C) World of the Living, World of the Dead: Border Traffic and Exclusion
In Mesopotamia, fear of revenants played an important role: the ghost of the dead (etemmu) would haunt this
world if he had not been properly buried or had died a terrible death. Such efars are widespread; there are
societis for which the border traffic between the world of the living and the world of the dead can never be
entirely managed, and for which there are broad areas of wilderness that are closed to culture. In Egypt, such
fears played a rather small role. In the Instruction of Any (wisdom literature), one maxim is devoted to the akh,
a word that we otherwise translate as transfigured spirit, but which in this context unequivocally has the
meaning ghost in the sense of the Mesopotamian etemmu. In Egypt, the rule was that crossings between the
realm of the living and the realm of the dead were subject to strict cultural control.
This distinction between two realms, a realm of the living and a realm of the dead, which in Egypt was also the
realm of the gods, was radically challenged in the context of the Amarna Period, the religious revolution
undertaken by King Amenophis IV/Akhenaten (1360-1340 B.C.E.). This occasion clarified this distinction for
the entire structure of a religion. Akhenatens revolution was the first example of the founding of a religion in
the history. It displayed features of a radical enlightenment as well as of an exclusive monotheism. In the texts
of this period, which profoundly altered Egyptian religion, though it was a brief episode of no more than twenty
years in the entire history of Egypt, there is only one realm: that of the here and now, of the reality lit up by the
sun god. Akhenatens monotheism was a radical doctrine of a single realm. Amarna religion abolished the
afterlife. The dead continue to live, but they dwelled in their tomb, not in the netherworld; by day, they visited
the temples of Amarna in a invisible of altered form, and by night, they returned to their tomb. When Amarna
religion failed and the traditional religion was restored, those aspects of it which Akhenaten had particularly
persecuted and excluded were now placed center stage and elaborated on. Thus, it was at this time that the
genre of books of the netherworld, in which knowledge about afterlife was systemically.

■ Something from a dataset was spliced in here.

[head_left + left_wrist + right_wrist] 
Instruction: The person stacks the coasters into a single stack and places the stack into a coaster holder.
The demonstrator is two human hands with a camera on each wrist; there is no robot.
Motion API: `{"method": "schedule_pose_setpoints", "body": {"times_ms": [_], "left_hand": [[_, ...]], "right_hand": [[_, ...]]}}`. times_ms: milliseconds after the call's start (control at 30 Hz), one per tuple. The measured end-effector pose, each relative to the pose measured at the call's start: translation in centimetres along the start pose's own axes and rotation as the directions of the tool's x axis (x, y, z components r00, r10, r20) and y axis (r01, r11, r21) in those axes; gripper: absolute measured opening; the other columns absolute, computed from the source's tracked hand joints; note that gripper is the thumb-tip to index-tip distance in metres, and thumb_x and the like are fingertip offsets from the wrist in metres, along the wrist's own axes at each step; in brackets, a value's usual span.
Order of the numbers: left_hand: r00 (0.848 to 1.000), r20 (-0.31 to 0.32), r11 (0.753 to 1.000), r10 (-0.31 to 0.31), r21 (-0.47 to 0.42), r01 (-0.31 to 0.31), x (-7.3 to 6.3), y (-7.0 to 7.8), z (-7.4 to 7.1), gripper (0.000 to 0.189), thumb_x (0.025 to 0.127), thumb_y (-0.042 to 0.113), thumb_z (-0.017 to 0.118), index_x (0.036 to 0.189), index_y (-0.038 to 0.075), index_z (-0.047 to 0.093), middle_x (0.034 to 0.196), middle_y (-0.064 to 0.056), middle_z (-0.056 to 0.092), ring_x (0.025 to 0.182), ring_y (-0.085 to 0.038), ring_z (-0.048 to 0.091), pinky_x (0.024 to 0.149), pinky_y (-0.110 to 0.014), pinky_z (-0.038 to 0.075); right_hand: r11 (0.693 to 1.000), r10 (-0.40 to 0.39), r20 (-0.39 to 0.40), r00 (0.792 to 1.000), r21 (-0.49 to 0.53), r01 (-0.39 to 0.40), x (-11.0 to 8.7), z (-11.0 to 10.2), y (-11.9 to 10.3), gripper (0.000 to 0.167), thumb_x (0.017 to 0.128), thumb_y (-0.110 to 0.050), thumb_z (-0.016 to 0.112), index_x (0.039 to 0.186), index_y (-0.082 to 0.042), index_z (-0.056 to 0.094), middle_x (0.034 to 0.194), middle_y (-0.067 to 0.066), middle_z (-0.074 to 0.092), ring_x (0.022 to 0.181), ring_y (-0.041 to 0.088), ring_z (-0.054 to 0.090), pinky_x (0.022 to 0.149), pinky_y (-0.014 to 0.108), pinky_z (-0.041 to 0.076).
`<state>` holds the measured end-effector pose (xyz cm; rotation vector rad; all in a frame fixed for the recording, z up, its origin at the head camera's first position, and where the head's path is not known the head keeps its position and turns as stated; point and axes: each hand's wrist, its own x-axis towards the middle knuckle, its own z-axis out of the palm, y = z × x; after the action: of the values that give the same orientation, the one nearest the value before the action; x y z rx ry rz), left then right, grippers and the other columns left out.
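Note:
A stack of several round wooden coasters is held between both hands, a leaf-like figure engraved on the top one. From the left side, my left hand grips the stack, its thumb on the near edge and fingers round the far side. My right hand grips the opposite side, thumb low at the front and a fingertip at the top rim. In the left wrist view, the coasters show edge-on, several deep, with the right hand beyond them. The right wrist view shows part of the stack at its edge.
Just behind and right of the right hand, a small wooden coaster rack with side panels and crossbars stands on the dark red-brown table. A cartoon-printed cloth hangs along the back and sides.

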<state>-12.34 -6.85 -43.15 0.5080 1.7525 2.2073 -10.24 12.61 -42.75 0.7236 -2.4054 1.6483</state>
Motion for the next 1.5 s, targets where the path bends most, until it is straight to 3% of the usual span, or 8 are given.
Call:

Egypt was one of the cultures of denial, one of the societies that do not accept death and thus, in their concept
of man, draw a sharp boundary between the spirit, immortality, uniqueness, and the remainder of nature. The
Egyptians mummified many kinds of animals in large quantities, and they evidently ascribed immortality to
animals as well. Thus, they cannot have drawn so very sharp a distinction between animal and man. In
response, it must be noted that it matters not so much whether they drew a distinction between man and
animal, but rather that they drew it between the mortal and the immortal, between the perishable and the
imperishable. For the Egyptians, the distinction was different from ours, for them, under certain circumstance,
animals were part of the circle of the immortal, the spiritual, and the imperishable. What is decisive is the fact
that they made the distinction.
Death must have continually preoccupied the Egyptians- with the construction of pyramids for kings and huge
burial monuments for high officials, with the decoration and outfitting of these tombs, cenotaphs, and
commemorative chapels, with the preparation of statues, stelae, offering tables, sarcophagi, wooden coffins,
and Book of the Dead, with the procurement of mortuary offerings and the conducting of mortuary rituals-and

we wonder how a society that so constantly and in so many ways made death the object of all possible actions
supposedly did not accept death. Moreover, as a rule, a high-ranking Egyptian would spend many years of his
life constructing and outfitting a monumental tomb. How can someone who did not accept death invest so
much of his lifetime, not to mention his material, on death?